*** Block opens ***
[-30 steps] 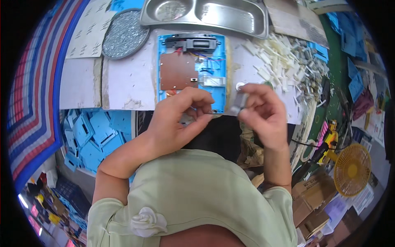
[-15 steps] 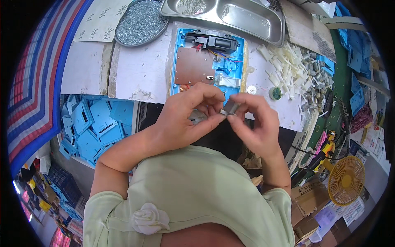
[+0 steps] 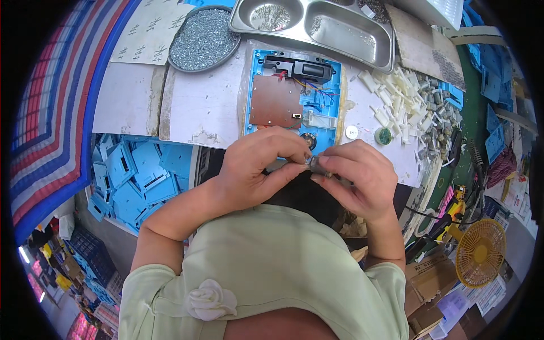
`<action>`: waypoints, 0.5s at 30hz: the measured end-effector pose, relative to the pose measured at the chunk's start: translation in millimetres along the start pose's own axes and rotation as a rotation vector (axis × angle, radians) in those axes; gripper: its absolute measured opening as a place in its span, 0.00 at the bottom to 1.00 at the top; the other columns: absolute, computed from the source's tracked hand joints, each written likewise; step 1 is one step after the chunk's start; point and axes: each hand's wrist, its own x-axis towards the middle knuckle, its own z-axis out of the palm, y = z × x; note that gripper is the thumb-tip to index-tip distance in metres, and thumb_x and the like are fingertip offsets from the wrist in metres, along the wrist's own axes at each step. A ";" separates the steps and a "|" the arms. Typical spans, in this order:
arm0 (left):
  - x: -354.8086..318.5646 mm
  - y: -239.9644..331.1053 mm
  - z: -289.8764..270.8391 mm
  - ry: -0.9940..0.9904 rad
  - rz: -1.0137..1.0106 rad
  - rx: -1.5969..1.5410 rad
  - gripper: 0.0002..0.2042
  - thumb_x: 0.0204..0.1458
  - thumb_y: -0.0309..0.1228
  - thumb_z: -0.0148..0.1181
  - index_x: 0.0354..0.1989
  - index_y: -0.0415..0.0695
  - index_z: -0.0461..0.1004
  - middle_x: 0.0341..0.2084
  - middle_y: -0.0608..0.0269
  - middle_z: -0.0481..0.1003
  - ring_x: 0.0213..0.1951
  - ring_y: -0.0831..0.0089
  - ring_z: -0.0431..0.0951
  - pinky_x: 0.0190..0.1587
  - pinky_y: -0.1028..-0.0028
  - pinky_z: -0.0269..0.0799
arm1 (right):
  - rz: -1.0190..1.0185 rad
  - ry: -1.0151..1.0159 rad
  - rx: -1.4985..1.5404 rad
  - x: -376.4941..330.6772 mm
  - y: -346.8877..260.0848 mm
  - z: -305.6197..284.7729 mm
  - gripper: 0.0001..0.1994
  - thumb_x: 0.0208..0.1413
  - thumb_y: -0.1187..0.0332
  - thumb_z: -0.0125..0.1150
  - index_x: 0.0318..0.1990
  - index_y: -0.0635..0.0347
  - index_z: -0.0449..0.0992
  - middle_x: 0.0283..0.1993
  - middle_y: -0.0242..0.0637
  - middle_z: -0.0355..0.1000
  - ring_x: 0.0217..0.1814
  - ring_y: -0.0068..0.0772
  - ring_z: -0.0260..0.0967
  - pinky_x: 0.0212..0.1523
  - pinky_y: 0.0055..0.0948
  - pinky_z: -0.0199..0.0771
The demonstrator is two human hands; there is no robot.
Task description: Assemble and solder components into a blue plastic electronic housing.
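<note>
My two hands meet in front of the table's near edge. In a closed pinch, my right hand [image 3: 362,177] holds a small silvery metal part [image 3: 318,166], mostly covered by its fingers. My left hand [image 3: 258,164] is closed too, thumb and forefinger at the left end of that part. What lies between those left fingertips is too small to make out. Just beyond the hands lies an open blue plastic housing [image 3: 335,107] with a brown board [image 3: 276,101], a black module [image 3: 298,67] and thin coloured wires. A dark round piece [image 3: 309,140] shows near its front edge.
Behind stand a round tray of screws [image 3: 205,39] and a steel compartment tray [image 3: 345,34]. Right of the housing lie a white disc [image 3: 352,132], a green-topped round piece [image 3: 383,136], white plastic parts [image 3: 399,99] and metal parts [image 3: 443,127]. Blue panels [image 3: 141,170] fill a bin at left.
The view has shifted, so the table things sit slightly lower and further right. My right fingers have turned and closed further over the metal part. My left hand keeps its pinch.
</note>
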 end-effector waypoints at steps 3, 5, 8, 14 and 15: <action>4.3 1.5 1.4 0.032 0.036 0.015 0.11 0.49 0.19 0.69 0.39 0.42 0.76 0.45 0.53 0.79 0.43 0.59 0.82 0.45 0.66 0.78 | -0.026 0.026 -0.003 -2.9 -0.1 3.9 0.20 0.40 0.76 0.79 0.43 0.64 0.79 0.37 0.42 0.79 0.31 0.41 0.77 0.30 0.32 0.76; 2.2 0.5 1.7 0.009 0.026 0.007 0.11 0.48 0.18 0.69 0.39 0.41 0.76 0.46 0.51 0.78 0.45 0.59 0.81 0.45 0.66 0.78 | -0.032 0.042 0.006 -5.5 -0.8 5.9 0.20 0.40 0.77 0.79 0.43 0.63 0.79 0.37 0.42 0.79 0.31 0.41 0.77 0.30 0.32 0.77; 0.0 -2.9 1.8 0.003 0.024 -0.037 0.11 0.47 0.18 0.70 0.37 0.40 0.77 0.46 0.50 0.78 0.45 0.59 0.81 0.45 0.67 0.79 | -0.019 0.042 0.026 -9.9 -2.3 5.6 0.19 0.40 0.78 0.78 0.43 0.63 0.79 0.38 0.42 0.79 0.32 0.41 0.77 0.30 0.32 0.77; 1.9 -8.2 4.0 -0.011 0.044 -0.057 0.10 0.45 0.16 0.72 0.33 0.39 0.78 0.47 0.50 0.75 0.46 0.66 0.79 0.46 0.71 0.77 | 0.025 0.061 0.033 -17.5 -0.6 3.9 0.19 0.41 0.80 0.76 0.43 0.62 0.79 0.39 0.43 0.79 0.35 0.42 0.77 0.32 0.33 0.78; 2.4 -8.6 5.0 -0.003 0.038 -0.059 0.09 0.45 0.16 0.72 0.33 0.39 0.78 0.47 0.50 0.75 0.46 0.66 0.79 0.46 0.71 0.77 | 0.031 0.071 0.038 -18.2 0.0 4.3 0.19 0.41 0.80 0.76 0.43 0.62 0.79 0.40 0.43 0.79 0.35 0.42 0.78 0.33 0.33 0.78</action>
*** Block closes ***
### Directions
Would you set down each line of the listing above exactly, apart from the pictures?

### Exercise solution
[-30 steps] 
[-15 steps] 
[+0 steps] 
`<action>`: waypoints, 0.5s at 30hz: the measured end-effector pose, relative to the pose measured at the chunk's start: translation in millimetres along the start pose's own axes and rotation as a rotation vector (axis × angle, radians) in those axes; gripper: its absolute measured opening as a place in its span, 0.00 at the bottom to 1.00 at the top; the other columns: absolute, computed from the source's tracked hand joints, each written likewise; step 1 is one step after the chunk's start; point and axes: each hand's wrist, its own x-axis towards the middle knuckle, its own z-axis out of the palm, y = z × x; note that gripper is the thumb-tip to index-tip distance in metres, and thumb_x and the like are fingertip offsets from the wrist in metres, along the wrist's own axes at each step. A ";" separates the steps and a "|" the arms. Typical spans, in this order:
arm0 (left):
  - x: -354.8086..318.5646 mm
  - y: -239.9644..331.1053 mm
  - z: -289.8764..270.8391 mm
  - ry: -0.9940..0.9904 rad
  - rz: -1.0137..1.0106 rad
  - rx: -1.5969..1.5410 rad
  - gripper: 0.0002..0.2042
  - thumb_x: 0.0204..0.1458
  - thumb_y: -0.0309..0.1228
  - thumb_z: -0.0148..0.1181
  - index_x: 0.0354..0.1989
  - index_y: -0.0415..0.0695
  - index_z: -0.0461..0.1004
  - middle_x: 0.0341..0.2084
  - middle_y: -0.0608..0.0269
  - middle_z: -0.0481..0.1003
  - ring_x: 0.0213..0.1951
  - ring_y: -0.0831..0.0089
  - ring_z: -0.0431..0.0951
  - pinky_x: 0.0190..0.1587
  - pinky_y: -0.1028..-0.0028
  - pinky_z: -0.0269..0.0799
arm1 (right):
  - rz: -1.0190..1.0185 rad
  - ry: -1.0151..1.0159 rad
  - rx: -1.4985..1.5404 rad
  - x: -376.4941..330.6772 mm
  - y: -346.8877..260.0848 mm
  - z: -305.6197..284.7729 mm
  - gripper: 0.0001..0.1994
  - thumb_x: 0.0208..0.1413
  - thumb_y: -0.1187..0.0332
  - thumb_z: -0.0125..0.1150
  - index_x: 0.0318..0.1990
  - index_y: -0.0635..0.0347
  - index_z: -0.0449..0.0992
  - middle_x: 0.0283..0.1993
  - middle_y: -0.0242..0.0637
  - middle_z: -0.0355..0.1000
  - ring_x: 0.0217..0.1814
  - ring_y: -0.0068..0.0772
  - ring_z: -0.0260..0.0967
  - pinky_x: 0.0212..0.1523
  - pinky_y: 0.0055..0.0948
  - pinky_z: -0.0199..0.0771
The demonstrator is two human hands; there is no robot.
Task description: Assemble and solder components into a blue plastic electronic housing.
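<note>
My two hands meet in front of the table's near edge. In a closed pinch, my right hand [image 3: 362,177] holds a small silvery metal part [image 3: 318,166], mostly covered by its fingers. My left hand [image 3: 258,164] is closed too, thumb and forefinger at the left end of that part. What lies between those left fingertips is too small to make out. Just beyond the hands lies an open blue plastic housing [image 3: 335,107] with a brown board [image 3: 276,101], a black module [image 3: 298,67] and thin coloured wires. A dark round piece [image 3: 309,140] shows near its front edge.
Behind stand a round tray of screws [image 3: 205,39] and a steel compartment tray [image 3: 345,34]. Right of the housing lie a white disc [image 3: 352,132], a green-topped round piece [image 3: 383,136], white plastic parts [image 3: 399,99] and metal parts [image 3: 443,127]. Blue panels [image 3: 141,170] fill a bin at left.
The view has shifted, so the table things sit slightly lower and further right. My right fingers have turned and closed further over the metal part. My left hand keeps its pinch.
</note>
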 end-effector waypoints at steps 3, 5, 8, 14 and 15: <action>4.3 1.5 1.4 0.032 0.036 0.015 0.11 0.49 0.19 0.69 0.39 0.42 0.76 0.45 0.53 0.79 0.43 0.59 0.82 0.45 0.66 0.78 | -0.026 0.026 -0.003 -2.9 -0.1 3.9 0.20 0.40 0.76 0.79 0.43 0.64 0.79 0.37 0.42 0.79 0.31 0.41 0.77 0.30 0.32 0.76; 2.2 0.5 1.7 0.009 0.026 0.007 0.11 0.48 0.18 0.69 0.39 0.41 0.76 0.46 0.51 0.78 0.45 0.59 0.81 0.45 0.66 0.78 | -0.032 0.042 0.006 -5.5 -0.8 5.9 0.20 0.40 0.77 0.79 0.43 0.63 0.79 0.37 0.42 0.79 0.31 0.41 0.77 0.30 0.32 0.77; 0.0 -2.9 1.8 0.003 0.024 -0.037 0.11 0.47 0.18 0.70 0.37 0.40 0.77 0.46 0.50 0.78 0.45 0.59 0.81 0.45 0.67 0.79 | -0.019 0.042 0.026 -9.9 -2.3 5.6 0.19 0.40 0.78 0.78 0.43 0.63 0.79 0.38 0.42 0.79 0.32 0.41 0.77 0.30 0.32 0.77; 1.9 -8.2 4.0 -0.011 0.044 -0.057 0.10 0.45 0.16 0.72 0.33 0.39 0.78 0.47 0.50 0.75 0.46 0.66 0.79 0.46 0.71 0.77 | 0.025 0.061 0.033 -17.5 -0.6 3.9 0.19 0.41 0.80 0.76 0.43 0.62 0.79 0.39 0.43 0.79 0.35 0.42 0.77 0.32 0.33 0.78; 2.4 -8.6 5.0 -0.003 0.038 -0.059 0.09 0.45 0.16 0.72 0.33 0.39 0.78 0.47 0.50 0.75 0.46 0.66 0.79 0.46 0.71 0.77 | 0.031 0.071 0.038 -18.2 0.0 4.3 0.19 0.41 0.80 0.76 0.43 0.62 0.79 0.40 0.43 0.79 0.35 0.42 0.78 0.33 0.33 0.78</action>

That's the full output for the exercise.